Saved entries:
---

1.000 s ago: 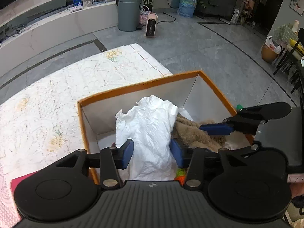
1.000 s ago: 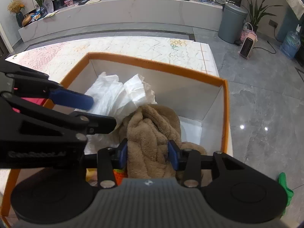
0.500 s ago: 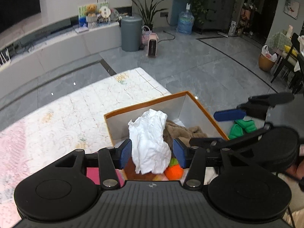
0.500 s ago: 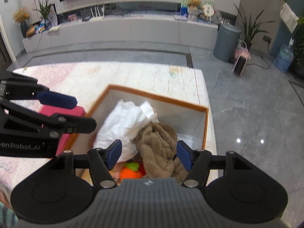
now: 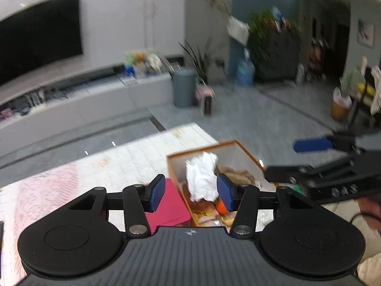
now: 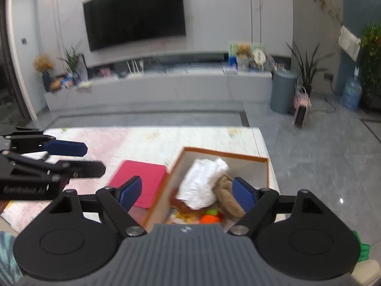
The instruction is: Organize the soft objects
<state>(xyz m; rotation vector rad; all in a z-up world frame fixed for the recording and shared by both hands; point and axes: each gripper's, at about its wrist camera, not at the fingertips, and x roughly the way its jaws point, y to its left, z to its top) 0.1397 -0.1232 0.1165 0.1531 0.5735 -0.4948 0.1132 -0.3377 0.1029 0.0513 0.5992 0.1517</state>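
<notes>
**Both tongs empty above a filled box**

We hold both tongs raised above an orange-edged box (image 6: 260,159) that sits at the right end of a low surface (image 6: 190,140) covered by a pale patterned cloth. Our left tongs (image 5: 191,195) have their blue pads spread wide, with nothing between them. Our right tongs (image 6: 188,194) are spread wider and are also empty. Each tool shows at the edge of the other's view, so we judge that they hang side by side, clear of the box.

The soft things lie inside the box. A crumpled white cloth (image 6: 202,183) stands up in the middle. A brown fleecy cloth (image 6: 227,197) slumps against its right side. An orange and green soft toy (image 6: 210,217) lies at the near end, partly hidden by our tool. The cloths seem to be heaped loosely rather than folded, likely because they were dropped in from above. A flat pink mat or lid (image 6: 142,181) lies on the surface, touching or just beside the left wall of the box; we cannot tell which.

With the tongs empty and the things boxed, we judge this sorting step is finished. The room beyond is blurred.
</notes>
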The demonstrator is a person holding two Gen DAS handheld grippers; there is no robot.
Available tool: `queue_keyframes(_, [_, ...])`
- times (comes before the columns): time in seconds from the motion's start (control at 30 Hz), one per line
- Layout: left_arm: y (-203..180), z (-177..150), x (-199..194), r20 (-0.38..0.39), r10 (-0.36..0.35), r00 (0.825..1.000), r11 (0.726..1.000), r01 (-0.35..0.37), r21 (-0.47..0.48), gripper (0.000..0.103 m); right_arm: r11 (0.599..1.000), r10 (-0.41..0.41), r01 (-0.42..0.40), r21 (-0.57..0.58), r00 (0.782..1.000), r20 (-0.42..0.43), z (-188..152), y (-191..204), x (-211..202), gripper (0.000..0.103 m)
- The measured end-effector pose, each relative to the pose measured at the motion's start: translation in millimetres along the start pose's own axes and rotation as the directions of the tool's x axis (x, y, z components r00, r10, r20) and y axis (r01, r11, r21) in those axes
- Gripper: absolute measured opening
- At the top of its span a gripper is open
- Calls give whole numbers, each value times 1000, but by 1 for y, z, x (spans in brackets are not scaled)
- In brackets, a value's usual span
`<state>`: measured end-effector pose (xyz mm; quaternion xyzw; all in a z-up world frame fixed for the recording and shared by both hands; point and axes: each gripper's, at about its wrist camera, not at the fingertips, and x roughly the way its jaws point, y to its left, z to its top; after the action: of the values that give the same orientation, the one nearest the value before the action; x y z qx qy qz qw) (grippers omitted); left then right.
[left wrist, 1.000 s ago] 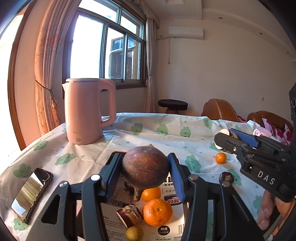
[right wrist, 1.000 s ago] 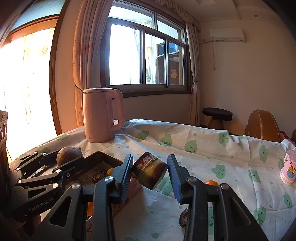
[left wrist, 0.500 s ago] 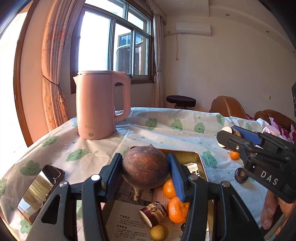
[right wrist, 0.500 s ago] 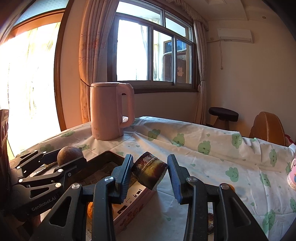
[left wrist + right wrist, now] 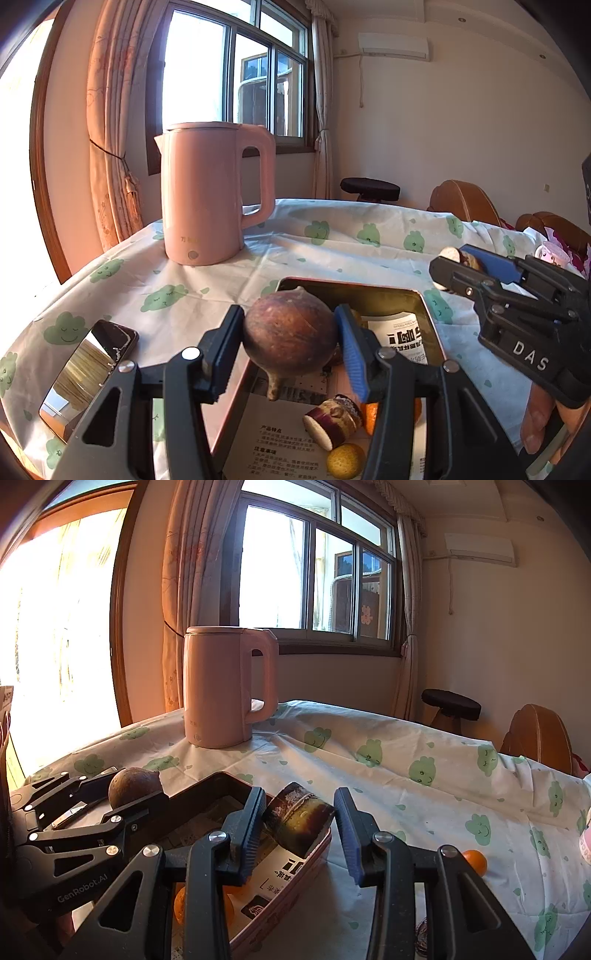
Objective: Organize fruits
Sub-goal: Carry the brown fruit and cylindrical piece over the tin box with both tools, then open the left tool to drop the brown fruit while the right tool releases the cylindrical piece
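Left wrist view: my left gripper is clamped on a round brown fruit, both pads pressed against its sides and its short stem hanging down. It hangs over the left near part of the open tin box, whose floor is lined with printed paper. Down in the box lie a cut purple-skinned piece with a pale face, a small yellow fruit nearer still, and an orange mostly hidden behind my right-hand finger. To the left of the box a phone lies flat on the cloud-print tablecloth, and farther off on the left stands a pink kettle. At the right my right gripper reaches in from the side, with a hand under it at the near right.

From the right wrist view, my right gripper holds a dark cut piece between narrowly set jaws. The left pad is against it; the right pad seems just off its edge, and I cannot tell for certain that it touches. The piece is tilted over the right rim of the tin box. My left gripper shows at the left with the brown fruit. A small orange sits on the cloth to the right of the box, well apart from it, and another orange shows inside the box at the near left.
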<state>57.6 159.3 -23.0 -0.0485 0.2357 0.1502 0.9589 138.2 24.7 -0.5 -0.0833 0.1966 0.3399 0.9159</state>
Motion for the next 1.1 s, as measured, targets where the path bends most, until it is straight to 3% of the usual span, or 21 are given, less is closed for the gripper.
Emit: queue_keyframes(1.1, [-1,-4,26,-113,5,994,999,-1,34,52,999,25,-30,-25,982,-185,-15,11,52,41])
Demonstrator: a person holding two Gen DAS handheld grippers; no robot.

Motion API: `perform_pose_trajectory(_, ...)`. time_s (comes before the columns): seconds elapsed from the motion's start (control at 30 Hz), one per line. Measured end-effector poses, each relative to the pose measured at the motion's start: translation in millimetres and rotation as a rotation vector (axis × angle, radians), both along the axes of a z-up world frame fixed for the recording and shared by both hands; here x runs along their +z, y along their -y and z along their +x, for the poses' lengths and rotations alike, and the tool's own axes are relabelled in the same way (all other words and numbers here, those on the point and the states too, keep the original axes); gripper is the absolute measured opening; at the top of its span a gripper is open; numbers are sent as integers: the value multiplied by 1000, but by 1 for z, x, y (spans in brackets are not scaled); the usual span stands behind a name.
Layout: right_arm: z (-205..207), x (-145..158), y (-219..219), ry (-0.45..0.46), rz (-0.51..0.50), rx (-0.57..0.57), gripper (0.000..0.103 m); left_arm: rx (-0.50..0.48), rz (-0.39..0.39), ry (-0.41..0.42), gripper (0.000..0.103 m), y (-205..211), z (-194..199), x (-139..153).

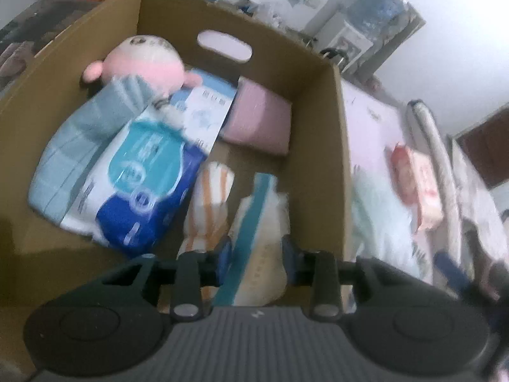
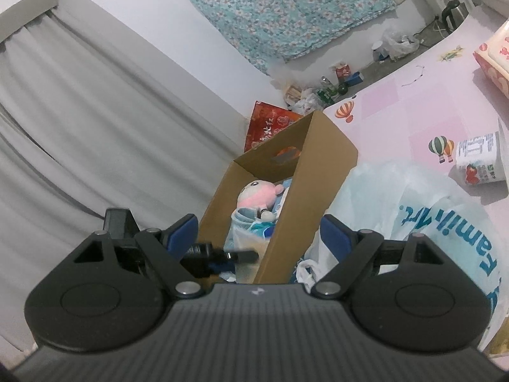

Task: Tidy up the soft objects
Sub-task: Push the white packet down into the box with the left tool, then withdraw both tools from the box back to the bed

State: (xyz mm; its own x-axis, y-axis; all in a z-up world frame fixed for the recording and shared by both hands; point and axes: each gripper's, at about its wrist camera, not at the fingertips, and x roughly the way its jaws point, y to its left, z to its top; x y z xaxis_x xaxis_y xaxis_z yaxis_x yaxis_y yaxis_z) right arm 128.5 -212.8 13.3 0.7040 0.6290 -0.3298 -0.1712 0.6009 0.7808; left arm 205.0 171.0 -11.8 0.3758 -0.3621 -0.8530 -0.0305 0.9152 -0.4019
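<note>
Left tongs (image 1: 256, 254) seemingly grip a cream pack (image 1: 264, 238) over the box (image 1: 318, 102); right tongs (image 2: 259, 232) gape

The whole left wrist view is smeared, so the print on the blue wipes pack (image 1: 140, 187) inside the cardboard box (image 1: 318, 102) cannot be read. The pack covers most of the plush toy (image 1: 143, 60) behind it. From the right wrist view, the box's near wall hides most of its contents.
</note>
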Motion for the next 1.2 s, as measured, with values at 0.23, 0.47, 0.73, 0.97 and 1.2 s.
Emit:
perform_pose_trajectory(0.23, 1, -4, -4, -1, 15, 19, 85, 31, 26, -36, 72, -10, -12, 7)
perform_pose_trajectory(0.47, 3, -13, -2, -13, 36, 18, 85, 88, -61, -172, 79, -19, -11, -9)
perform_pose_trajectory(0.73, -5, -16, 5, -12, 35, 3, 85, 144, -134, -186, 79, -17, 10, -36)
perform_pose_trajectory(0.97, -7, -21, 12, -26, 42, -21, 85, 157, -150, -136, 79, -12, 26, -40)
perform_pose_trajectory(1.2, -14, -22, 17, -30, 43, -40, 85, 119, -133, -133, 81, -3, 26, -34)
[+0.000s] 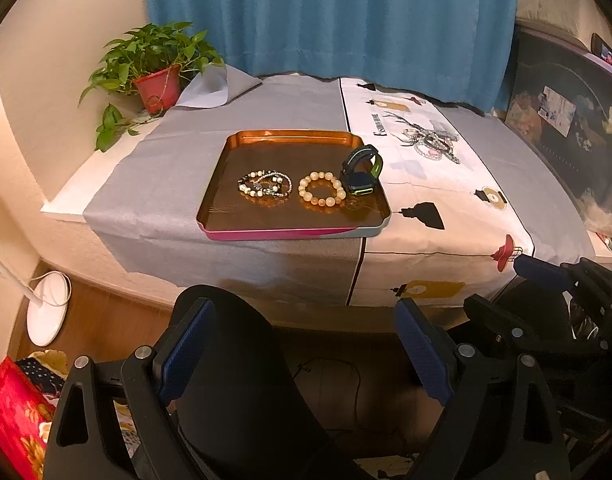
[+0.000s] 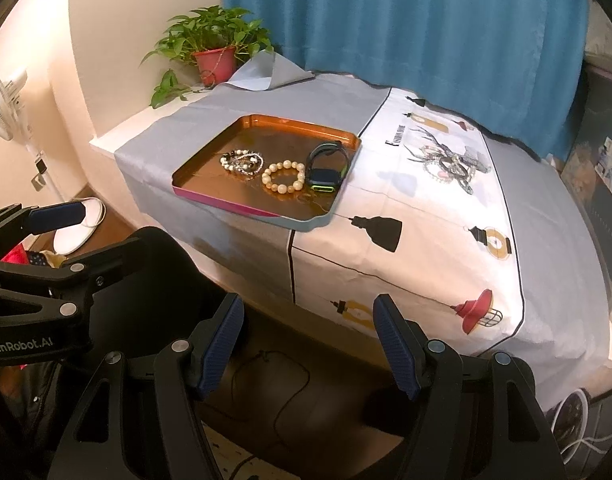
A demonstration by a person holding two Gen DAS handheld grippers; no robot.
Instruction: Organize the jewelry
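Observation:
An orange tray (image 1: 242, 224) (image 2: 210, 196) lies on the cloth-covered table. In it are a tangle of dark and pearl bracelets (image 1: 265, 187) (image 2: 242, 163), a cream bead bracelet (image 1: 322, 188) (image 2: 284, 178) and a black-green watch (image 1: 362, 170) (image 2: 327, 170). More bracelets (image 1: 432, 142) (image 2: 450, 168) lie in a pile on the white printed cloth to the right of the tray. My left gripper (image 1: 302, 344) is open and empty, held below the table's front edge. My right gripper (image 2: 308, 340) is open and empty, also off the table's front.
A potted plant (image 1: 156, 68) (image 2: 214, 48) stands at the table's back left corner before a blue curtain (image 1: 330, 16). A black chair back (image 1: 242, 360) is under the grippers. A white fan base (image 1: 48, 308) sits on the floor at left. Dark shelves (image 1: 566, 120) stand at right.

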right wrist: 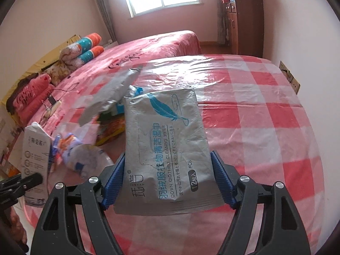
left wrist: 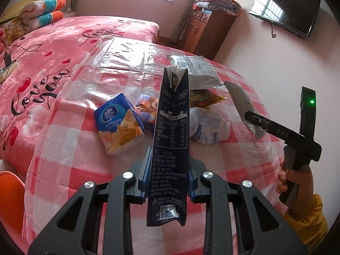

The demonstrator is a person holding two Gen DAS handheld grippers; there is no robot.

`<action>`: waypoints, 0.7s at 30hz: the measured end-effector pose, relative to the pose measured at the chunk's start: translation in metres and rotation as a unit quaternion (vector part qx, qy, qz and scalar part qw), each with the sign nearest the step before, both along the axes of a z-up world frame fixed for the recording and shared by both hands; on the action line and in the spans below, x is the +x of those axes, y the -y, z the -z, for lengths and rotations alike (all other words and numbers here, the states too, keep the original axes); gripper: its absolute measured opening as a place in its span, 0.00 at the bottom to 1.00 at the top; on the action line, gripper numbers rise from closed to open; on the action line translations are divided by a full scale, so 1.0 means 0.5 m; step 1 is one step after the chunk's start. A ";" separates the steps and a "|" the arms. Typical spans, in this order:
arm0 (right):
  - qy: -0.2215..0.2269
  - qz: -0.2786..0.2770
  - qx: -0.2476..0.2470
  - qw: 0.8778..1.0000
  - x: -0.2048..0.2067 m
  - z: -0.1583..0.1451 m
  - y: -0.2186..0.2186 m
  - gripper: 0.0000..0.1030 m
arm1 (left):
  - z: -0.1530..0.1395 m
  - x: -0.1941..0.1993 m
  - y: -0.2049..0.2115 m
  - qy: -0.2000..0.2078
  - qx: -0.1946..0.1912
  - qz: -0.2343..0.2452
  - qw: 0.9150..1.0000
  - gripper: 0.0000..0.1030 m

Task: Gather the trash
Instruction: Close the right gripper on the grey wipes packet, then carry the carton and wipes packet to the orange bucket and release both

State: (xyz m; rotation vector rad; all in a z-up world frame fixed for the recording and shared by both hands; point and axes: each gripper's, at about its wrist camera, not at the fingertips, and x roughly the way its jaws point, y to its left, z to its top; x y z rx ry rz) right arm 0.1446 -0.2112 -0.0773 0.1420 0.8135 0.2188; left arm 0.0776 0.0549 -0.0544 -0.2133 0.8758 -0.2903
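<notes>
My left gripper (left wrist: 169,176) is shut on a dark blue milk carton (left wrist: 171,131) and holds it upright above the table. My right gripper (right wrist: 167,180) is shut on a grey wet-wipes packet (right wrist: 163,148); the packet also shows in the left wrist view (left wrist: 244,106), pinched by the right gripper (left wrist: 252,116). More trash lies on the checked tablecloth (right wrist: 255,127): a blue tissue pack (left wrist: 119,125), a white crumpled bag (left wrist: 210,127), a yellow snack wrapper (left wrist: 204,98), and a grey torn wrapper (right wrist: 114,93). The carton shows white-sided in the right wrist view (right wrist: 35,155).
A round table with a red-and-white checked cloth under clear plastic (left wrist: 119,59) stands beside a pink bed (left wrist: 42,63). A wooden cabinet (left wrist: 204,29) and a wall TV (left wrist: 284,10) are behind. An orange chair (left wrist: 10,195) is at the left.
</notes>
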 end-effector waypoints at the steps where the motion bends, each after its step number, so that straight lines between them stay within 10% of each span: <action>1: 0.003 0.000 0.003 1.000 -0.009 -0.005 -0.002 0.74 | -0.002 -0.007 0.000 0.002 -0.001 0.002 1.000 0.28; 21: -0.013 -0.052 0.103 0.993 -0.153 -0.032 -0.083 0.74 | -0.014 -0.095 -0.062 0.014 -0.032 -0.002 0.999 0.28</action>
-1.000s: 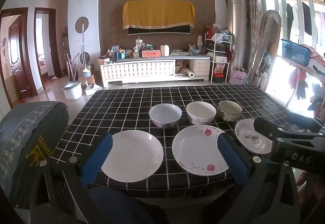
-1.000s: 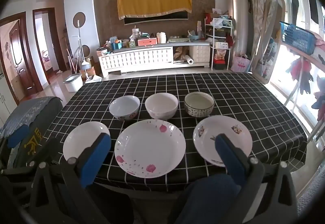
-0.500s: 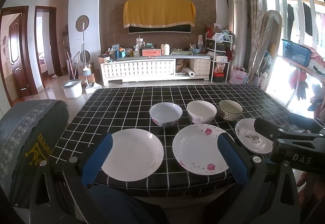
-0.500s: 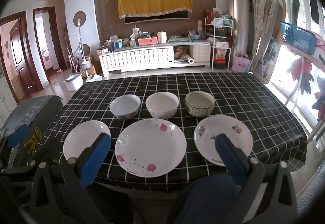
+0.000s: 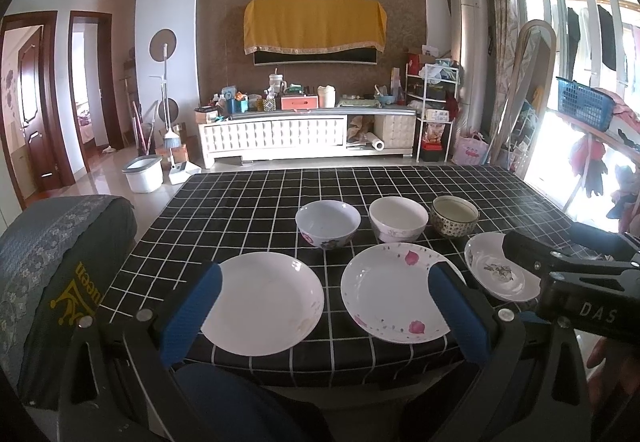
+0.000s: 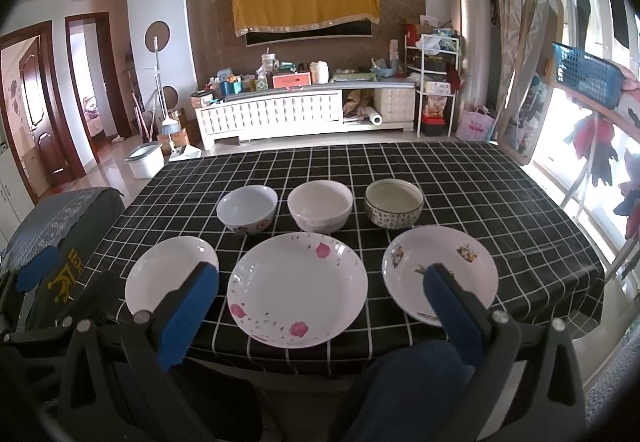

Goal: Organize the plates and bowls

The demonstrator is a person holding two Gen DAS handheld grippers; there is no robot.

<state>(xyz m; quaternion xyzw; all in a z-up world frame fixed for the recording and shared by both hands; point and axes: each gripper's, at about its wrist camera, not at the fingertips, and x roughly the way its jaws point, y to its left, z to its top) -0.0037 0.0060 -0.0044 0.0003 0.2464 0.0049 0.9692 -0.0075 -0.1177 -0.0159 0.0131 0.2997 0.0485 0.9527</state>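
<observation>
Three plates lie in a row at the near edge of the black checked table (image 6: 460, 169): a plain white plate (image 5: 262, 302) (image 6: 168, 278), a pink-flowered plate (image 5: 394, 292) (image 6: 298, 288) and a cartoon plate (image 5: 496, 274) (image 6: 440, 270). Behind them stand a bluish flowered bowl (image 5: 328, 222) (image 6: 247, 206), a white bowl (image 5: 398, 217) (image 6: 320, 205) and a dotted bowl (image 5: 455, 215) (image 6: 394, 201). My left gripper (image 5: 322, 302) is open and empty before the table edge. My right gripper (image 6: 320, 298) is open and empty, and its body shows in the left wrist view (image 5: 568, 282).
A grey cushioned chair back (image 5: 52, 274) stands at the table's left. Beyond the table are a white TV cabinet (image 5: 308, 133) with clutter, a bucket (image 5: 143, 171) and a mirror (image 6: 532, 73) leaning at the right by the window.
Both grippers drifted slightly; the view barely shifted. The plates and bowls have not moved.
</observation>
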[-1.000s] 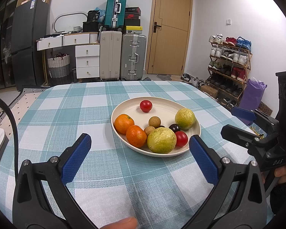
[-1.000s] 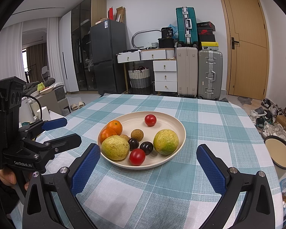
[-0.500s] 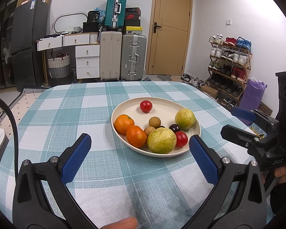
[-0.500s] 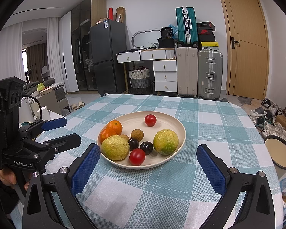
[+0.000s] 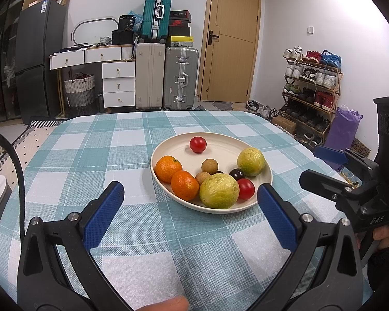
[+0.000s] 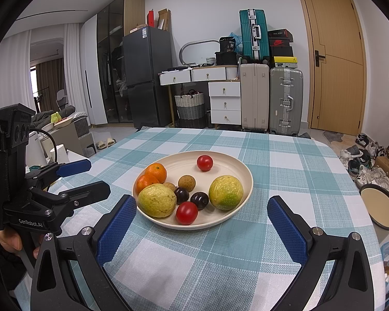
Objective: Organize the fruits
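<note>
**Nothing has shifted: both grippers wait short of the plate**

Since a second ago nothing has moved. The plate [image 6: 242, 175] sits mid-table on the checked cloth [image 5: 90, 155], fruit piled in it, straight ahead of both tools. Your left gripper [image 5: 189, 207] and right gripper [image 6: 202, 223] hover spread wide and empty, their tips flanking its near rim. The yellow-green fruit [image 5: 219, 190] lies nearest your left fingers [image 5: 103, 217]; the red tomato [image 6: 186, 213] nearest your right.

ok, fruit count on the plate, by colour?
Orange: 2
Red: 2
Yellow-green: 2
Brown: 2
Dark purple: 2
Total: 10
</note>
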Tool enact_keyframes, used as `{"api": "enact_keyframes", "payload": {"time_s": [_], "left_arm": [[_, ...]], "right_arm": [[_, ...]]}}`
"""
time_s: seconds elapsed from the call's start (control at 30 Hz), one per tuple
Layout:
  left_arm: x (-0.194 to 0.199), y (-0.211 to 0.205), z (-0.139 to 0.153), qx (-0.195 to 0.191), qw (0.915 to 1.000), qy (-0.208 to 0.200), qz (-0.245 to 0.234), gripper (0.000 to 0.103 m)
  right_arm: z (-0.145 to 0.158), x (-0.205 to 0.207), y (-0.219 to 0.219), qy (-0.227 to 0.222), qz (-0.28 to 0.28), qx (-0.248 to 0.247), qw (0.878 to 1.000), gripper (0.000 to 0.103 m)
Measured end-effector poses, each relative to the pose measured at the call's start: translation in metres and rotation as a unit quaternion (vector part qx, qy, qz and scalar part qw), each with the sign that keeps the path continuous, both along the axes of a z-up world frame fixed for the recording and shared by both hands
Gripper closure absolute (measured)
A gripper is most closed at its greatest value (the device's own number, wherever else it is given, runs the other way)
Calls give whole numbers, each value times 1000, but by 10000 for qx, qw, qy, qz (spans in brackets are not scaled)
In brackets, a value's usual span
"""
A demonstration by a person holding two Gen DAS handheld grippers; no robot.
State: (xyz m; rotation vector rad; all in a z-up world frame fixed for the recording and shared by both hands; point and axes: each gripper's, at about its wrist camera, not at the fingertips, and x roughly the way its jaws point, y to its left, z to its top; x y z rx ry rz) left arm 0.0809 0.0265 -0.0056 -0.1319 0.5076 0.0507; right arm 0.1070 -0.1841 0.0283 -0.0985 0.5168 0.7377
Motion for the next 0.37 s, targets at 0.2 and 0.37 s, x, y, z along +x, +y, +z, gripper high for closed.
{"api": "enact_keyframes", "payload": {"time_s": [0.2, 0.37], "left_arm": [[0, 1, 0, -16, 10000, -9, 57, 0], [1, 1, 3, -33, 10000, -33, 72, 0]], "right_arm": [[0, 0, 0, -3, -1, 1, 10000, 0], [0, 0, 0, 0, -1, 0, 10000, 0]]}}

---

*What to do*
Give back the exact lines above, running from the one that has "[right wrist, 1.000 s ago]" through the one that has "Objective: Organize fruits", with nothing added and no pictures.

*Result below*
[right wrist, 1.000 s ago] 
[left wrist, 0.500 s ago] 
[right wrist, 0.500 s ago] 
[left wrist + right wrist, now] 
Objective: Organize fruits

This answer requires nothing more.